EXERCISE AIM:
Repeat exactly what appears from the opening line of the listing to the line with "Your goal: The", inclusive.

DATA EXTRACT:
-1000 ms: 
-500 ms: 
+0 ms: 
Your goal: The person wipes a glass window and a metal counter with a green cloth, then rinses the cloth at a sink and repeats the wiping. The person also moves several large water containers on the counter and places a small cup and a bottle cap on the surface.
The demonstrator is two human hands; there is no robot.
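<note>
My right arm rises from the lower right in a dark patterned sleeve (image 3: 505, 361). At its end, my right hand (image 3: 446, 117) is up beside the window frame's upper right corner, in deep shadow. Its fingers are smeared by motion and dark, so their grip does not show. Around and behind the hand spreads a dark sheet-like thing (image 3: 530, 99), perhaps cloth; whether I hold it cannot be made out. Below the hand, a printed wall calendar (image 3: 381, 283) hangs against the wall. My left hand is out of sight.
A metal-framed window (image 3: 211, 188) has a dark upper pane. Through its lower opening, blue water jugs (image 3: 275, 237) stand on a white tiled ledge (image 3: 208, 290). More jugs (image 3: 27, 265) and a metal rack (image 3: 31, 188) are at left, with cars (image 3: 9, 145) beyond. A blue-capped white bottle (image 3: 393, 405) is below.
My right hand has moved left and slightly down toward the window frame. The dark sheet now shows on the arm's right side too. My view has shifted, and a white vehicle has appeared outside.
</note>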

SOLUTION:
-1000 ms: 
-500 ms: 
+0 ms: 
Your goal: The person wipes a glass window and a metal counter with a green cloth, then rinses the cloth at a sink and repeats the wiping. The person also moves several large water containers on the counter and places a small cup and a bottle cap on the surface.

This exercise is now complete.